SUPPLIED DATA
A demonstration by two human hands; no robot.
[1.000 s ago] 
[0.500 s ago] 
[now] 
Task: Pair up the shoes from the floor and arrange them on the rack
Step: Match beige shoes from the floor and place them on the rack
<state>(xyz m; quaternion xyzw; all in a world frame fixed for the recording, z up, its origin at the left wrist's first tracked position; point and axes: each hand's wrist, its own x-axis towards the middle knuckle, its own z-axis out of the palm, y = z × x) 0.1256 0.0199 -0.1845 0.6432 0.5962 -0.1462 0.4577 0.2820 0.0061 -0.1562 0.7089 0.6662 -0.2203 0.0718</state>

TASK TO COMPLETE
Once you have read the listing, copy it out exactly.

WORKED SOLUTION
A demonstration by two human hands; no robot.
[1.000 s ago] 
[0.500 s ago] 
[now] 
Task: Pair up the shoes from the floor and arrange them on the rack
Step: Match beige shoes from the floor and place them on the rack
<state>(xyz m; quaternion xyzw; all in a world frame fixed for the recording, z up, its origin at the left wrist's first tracked position; point and axes: each hand's wrist, its own x-axis towards the middle knuckle, its own z-axis out of the palm, y = z × x) 0.1256 0.0199 -0.1845 0.6432 0.5962 -0.1462 0.4577 0.2820 0.0061 -0.1562 0.7089 0.6662 -0.2203 0.0718</state>

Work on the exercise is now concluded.